======== Provided records

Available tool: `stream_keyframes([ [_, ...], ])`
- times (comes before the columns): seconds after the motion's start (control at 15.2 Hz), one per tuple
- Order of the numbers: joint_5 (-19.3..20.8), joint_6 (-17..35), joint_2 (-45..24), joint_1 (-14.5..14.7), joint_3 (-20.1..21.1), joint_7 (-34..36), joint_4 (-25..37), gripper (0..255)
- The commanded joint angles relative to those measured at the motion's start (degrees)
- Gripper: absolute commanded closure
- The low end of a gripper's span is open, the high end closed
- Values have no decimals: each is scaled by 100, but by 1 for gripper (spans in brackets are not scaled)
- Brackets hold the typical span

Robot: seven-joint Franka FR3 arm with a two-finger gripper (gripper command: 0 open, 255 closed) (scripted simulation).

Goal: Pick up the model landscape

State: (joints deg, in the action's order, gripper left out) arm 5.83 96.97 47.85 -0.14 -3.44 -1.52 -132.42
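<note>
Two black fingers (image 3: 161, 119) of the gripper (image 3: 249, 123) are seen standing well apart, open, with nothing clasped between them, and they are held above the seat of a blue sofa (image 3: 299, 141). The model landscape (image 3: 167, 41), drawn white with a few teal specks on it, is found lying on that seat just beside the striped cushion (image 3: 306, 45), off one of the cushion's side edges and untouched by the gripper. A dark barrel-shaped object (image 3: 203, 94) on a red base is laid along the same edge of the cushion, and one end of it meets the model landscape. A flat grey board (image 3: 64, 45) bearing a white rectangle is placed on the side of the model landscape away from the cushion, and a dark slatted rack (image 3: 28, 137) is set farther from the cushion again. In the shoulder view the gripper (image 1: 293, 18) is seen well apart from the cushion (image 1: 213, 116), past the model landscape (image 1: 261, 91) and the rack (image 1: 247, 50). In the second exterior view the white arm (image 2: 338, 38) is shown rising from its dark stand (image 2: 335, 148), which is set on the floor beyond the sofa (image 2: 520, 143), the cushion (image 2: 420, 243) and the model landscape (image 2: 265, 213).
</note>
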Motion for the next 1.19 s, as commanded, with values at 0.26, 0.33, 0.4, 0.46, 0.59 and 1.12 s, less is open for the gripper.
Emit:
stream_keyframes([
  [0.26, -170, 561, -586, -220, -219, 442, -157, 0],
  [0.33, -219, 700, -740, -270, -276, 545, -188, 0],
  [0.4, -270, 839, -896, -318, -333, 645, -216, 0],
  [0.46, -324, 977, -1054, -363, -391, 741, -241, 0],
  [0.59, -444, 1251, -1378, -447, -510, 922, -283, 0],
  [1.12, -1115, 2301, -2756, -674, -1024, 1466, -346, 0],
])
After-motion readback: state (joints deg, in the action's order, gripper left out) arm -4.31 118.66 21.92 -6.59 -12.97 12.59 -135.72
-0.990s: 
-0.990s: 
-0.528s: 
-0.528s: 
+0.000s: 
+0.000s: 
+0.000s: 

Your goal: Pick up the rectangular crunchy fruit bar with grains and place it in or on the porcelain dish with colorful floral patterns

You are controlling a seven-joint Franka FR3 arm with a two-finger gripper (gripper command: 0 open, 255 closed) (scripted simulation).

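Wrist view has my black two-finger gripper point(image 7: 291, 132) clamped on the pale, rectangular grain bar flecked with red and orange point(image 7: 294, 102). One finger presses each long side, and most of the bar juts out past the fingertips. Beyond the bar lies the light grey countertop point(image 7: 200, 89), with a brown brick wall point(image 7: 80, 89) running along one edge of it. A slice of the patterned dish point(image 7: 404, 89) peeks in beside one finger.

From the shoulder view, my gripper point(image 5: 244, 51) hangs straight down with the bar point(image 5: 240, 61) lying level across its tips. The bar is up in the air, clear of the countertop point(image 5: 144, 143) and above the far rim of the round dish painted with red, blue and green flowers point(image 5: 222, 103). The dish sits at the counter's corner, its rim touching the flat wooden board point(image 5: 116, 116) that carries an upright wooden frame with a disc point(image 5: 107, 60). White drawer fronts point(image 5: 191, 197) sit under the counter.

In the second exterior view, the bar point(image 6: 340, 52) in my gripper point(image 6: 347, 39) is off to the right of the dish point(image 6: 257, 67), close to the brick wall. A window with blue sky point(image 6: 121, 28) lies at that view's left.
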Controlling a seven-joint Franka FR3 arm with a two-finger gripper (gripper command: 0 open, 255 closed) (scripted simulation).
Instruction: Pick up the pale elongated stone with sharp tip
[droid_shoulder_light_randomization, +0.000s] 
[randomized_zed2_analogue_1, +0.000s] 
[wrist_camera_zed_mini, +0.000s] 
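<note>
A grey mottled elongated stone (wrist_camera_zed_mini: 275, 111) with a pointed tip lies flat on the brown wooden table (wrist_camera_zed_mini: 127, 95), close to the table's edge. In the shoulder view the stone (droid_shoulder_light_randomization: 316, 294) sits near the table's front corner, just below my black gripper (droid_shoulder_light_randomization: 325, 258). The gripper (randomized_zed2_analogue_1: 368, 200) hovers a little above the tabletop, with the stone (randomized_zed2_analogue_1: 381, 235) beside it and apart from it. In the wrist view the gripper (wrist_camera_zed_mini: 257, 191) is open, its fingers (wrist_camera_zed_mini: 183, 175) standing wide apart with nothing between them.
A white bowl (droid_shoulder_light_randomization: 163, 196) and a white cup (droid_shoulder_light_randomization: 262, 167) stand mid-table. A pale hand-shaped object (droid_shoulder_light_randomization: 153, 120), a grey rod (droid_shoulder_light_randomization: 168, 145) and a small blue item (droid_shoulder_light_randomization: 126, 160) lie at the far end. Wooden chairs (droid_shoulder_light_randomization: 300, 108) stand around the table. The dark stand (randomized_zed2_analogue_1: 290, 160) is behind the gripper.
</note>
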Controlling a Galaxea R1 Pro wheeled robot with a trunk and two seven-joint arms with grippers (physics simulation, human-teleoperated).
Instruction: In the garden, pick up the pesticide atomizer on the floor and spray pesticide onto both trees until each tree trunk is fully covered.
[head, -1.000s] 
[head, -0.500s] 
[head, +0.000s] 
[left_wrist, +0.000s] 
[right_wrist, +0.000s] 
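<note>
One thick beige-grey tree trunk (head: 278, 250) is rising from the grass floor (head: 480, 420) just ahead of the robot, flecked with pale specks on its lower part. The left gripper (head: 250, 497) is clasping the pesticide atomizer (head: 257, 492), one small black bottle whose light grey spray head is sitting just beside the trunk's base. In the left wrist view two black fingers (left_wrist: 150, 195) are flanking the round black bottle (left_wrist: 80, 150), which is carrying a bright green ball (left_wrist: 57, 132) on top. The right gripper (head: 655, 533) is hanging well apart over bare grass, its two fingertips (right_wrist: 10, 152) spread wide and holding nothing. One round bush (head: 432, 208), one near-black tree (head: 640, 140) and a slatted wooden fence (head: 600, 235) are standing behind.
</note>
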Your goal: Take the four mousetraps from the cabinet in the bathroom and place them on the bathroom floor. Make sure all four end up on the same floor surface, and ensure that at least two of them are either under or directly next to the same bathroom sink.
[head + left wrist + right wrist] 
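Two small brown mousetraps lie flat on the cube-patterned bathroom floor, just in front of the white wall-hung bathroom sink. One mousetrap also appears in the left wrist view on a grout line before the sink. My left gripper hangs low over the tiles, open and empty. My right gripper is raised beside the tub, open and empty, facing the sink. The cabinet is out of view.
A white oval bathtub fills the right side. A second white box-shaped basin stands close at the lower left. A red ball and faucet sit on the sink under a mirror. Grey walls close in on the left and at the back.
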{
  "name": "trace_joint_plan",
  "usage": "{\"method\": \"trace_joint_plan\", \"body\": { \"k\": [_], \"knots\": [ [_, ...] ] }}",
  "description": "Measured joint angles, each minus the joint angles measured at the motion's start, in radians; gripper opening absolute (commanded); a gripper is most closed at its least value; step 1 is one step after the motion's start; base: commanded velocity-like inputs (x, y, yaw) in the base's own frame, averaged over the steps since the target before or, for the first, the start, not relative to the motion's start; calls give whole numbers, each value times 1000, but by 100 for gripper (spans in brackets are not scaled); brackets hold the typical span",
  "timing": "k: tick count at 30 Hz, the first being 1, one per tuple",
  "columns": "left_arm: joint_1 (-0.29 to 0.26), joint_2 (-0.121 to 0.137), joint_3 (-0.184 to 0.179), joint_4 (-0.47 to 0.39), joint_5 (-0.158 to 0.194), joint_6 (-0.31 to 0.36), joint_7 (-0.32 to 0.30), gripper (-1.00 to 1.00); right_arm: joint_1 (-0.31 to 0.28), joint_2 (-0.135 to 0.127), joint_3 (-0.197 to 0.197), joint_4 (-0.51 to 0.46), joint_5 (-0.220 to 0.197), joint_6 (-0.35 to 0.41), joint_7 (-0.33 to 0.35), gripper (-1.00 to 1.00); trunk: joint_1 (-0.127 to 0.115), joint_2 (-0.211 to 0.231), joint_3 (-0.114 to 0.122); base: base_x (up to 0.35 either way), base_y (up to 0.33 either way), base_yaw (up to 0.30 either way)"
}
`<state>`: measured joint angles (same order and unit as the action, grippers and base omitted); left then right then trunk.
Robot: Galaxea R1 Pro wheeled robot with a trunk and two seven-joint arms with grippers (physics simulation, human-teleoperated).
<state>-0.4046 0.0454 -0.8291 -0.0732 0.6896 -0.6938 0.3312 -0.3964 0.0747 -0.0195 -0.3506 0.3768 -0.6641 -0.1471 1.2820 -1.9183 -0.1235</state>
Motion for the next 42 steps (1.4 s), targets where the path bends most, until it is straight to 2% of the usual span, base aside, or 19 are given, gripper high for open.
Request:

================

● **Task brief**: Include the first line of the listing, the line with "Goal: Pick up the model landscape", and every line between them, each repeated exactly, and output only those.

● **Written solution**:
Available tool: `stream_keyframes([ [_, ...], ])`
- times (comes before the columns): seconds after the motion's start (control at 15.2 Hz), one per tuple
- Order of the numbers: joint_5 (-19.3..20.8), joint_6 (-17..35), joint_2 (-45..24), joint_1 (-14.5..14.7), joint_3 (-20.1..21.1), joint_7 (-34..36), joint_4 (-25..37), gripper (0..255)
- The commanded joint angles relative to those measured at the motion's start (degrees)
- Gripper: absolute commanded closure
- The low end of a gripper's span is open, the high end closed
- Values have no decimals: each is scaled by 100, but by 1 for gripper (spans in brackets are not scaled)
- Brackets hold the typical span

Robot: seven-joint Franka FR3 arm with a two-finger gripper (gripper command: 0 open, 255 closed) (scripted simulation).

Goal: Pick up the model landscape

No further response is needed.